Bench Memos

Law & the Courts

This Day in Liberal Judicial Activism—March 17

1992—By order of a trial court, the sponsors of the annual St. Patrick’s Day parade in Boston are required to allow the Irish-American Gay, Lesbian and Bisexual Group of Boston to participate in their parade. In 1994, in an error of judicial passivism, the Massachusetts supreme court rules that the parade is not an exercise of First Amendment rights and that compelling the parade organizers to comply with state law banning discrimination on the basis of sexual orientation did not raise any significant First Amendment issue. In 1995, in Hurley v. Irish-American Gay Group of Boston, the U.S. Supreme Court unanimously reverses: “The selection of contingents to make a parade is entitled to [First Amendment] protection.”  

2009President Obama makes his first federal appellate nomination as he selects district judge David F. Hamilton for a Seventh Circuit seat. Among the distinctions in the judicial record of the former ACLU activist are an extraordinary seven-year-long series of rulings (ultimately reversed by the Seventh Circuit) obstructing Indiana’s implementation of its law providing for informed consent on abortion; a reckless invocation of substantive due process to suppress evidence of violation of drug laws (also reversed by the Seventh Circuit); a ruling barring Indiana’s House of Representatives from permitting invocations that refer to “Christ” but permitting invocations by Muslim imams that refer to “Allah” (reversed, for lack of standing, by the Seventh Circuit); and a reputation among criminal defense lawyers as the most lenient judge in the district. All of which, of course, leads the New York Times to proclaim Hamilton a “moderate”! 

2020—In a divided panel ruling (in Pakdel v. City of San Francisco), the majority opinion of Ninth Circuit judge Michelle T. Friedland holds that a takings challenge is “unripe” because plaintiffs failed to avail themselves of a previously existing opportunity to apply for an exemption.
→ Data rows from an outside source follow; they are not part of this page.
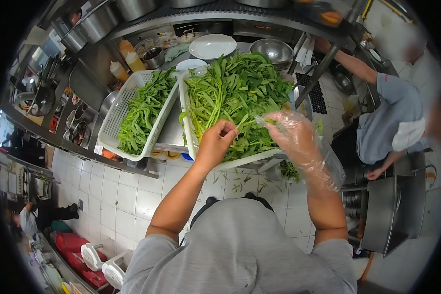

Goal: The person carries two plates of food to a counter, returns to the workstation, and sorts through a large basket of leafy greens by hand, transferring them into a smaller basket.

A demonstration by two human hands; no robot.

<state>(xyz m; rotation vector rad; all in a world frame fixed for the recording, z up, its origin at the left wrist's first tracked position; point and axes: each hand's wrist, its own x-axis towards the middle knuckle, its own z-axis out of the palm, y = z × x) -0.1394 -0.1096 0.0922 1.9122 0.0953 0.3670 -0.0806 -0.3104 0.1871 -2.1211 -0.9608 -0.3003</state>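
Observation:
Long-stemmed leafy greens (250, 81), which look like water spinach, fill a large white basket (252, 159) in front of me. My left hand (216, 143) is bare and closed at the basket's near edge, thumb and index finger pinching a green stem. To its right, my right hand (296, 134) wears a loose clear plastic glove. Its fingers are pinched together over the greens with a small green piece at the tips. A second white perforated basket (112, 117) on the left holds more picked leafy greens (144, 112).
White plates (213, 46), a metal bowl (272, 50) and squeeze bottles (118, 71) stand behind the baskets. A co-worker (392, 112) reaches in at the right. Green scraps lie on the tiled floor (223, 183). A metal shelf (181, 15) crosses above.

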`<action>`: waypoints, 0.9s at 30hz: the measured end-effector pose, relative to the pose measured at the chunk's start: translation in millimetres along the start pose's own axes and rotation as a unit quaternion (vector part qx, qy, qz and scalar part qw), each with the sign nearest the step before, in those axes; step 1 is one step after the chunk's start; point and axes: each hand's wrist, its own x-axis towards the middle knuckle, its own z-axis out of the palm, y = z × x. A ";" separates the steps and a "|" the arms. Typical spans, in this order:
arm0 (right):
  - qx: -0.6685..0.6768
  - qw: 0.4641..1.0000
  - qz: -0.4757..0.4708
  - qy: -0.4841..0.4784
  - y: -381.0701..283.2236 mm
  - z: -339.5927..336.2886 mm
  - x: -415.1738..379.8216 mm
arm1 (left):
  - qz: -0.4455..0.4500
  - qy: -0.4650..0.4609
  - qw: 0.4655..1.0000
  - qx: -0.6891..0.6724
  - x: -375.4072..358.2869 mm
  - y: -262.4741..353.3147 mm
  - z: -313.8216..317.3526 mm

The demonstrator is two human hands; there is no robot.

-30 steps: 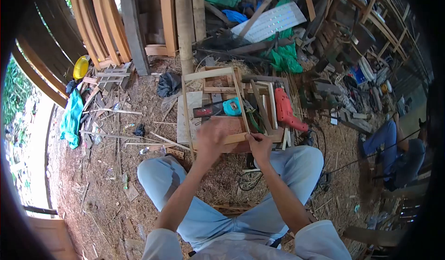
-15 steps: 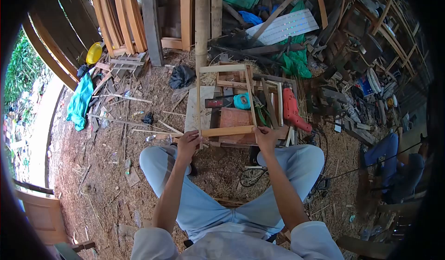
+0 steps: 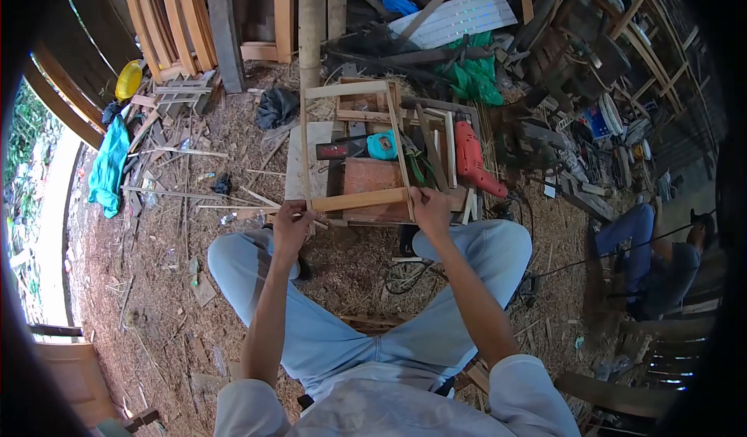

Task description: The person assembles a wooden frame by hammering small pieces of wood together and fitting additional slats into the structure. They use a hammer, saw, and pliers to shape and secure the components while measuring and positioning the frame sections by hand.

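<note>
A slim rectangular wooden frame [image 3: 359, 200] is held out over a low pile of wood and tools. My left hand [image 3: 288, 225] is closed at its near left corner, the fingers pinched together. At the near right corner, my right hand [image 3: 433, 211] grips the frame between thumb and fingers. Seen through and under the frame are a teal tape measure [image 3: 382, 146], a reddish wood block [image 3: 373, 176] and green-handled pliers [image 3: 419, 169]. A red power drill [image 3: 473, 159] lies just right of the frame.
Shavings and offcuts cover the ground. A black plastic bag [image 3: 278, 108] lies beyond the frame, and a teal bag [image 3: 109, 168] is at left. Scrap wood and a white panel [image 3: 459, 21] fill the back. Another person [image 3: 661, 258] sits at the far right.
The whole view has shifted, so the frame, tools and hands appear farther left and slightly higher. Both hands remain at the frame's near corners.
</note>
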 end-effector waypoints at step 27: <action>-0.005 0.996 -0.093 0.008 -3.2 -7.5 -38.1 | 0.417 -0.186 0.839 0.297 26.1 54.7 122.5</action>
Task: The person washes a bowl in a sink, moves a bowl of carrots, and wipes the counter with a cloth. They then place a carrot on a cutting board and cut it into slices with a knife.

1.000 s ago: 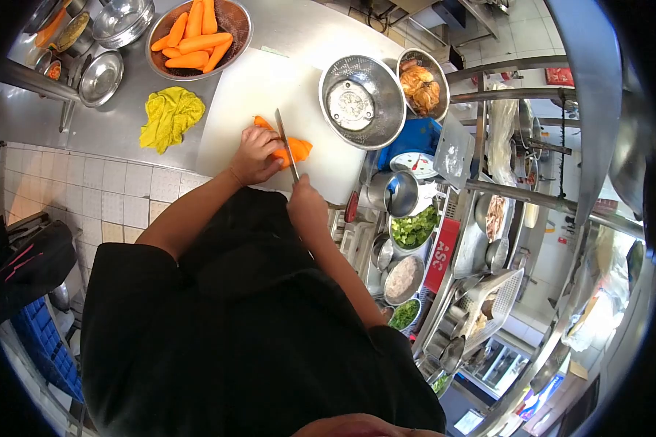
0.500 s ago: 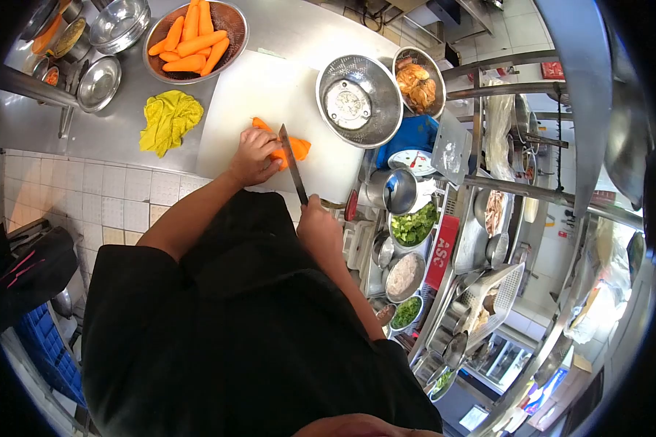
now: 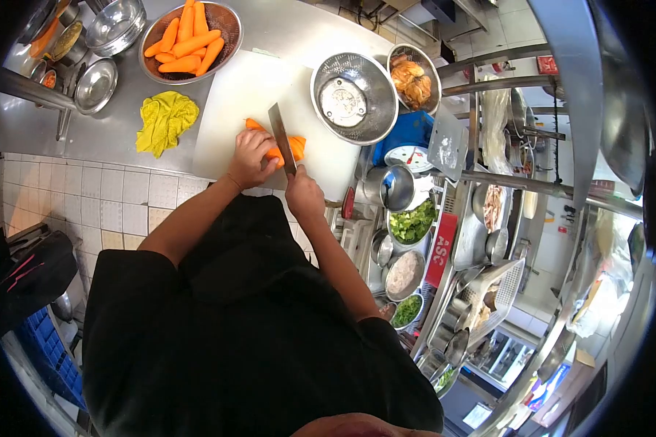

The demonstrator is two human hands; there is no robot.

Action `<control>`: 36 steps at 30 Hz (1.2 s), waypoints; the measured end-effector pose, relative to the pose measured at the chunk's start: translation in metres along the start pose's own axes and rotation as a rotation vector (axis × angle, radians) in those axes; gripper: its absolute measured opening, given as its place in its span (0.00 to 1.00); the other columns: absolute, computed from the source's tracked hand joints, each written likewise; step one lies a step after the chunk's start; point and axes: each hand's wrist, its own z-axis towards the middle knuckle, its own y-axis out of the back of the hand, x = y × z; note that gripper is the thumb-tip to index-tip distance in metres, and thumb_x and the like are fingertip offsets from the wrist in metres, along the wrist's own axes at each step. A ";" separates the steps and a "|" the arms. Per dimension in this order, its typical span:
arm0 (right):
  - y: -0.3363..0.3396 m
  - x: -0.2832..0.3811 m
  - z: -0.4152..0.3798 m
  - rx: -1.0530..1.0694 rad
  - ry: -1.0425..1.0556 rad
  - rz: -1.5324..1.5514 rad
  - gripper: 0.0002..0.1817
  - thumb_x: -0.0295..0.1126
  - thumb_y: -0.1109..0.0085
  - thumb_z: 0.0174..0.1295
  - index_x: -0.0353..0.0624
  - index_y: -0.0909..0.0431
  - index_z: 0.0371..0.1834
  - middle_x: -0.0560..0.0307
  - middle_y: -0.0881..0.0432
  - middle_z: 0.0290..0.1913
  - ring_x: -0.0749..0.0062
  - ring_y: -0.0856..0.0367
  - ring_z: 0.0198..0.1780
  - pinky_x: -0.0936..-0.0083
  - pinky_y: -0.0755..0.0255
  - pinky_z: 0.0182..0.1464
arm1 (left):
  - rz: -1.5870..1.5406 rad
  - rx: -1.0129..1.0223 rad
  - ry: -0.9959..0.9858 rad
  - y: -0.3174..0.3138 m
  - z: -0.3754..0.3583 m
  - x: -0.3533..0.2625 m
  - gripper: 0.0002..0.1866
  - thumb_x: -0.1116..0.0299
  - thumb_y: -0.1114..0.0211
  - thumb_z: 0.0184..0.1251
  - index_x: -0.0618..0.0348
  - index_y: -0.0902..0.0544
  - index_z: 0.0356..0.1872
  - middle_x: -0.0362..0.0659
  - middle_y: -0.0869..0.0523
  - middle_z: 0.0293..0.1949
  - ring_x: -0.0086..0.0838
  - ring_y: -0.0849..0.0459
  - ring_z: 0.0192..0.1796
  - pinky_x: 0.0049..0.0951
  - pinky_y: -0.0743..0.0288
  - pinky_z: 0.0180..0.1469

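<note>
Seen from the head camera, a carrot (image 3: pixel 288 148) is pinned to the white cutting board (image 3: pixel 259 95) just above the centre of the frame by the left hand (image 3: pixel 251 156), whose fingers are curled down over the carrot's left part, apparently so that it is kept from rolling and the fingertips are tucked back from the edge. A knife (image 3: pixel 281 138) is gripped by the right hand (image 3: pixel 303 195), closed tight around the handle just below the board's near edge; the blade is laid across the carrot immediately right of the left hand's knuckles, with cut orange pieces lying to the blade's right. More whole carrots are held ready in a metal colander (image 3: pixel 190 36) at the upper left of the frame, within reach of the board. A crumpled yellow cloth (image 3: pixel 166 119) is left on the steel counter between that colander and the board. An empty perforated metal bowl (image 3: pixel 353 96) is placed at the board's right edge, with tubs of chopped greens (image 3: pixel 412 222) lined up lower right.
</note>
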 end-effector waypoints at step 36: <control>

But as Judge Carlos T. Bea argues in dissent, the government’s action is final and therefore ripe for review, and the majority is instead importing into the takings context a requirement that plaintiffs exhaust state remedies—a requirement that the Supreme Court had rejected just the previous year.  

Some months later, nine judges will dissent from the Ninth Circuit’s denial of en banc review. 

In June 2021, the Supreme Court, without any registered dissent, will summarily reverse the Ninth Circuit’s ruling.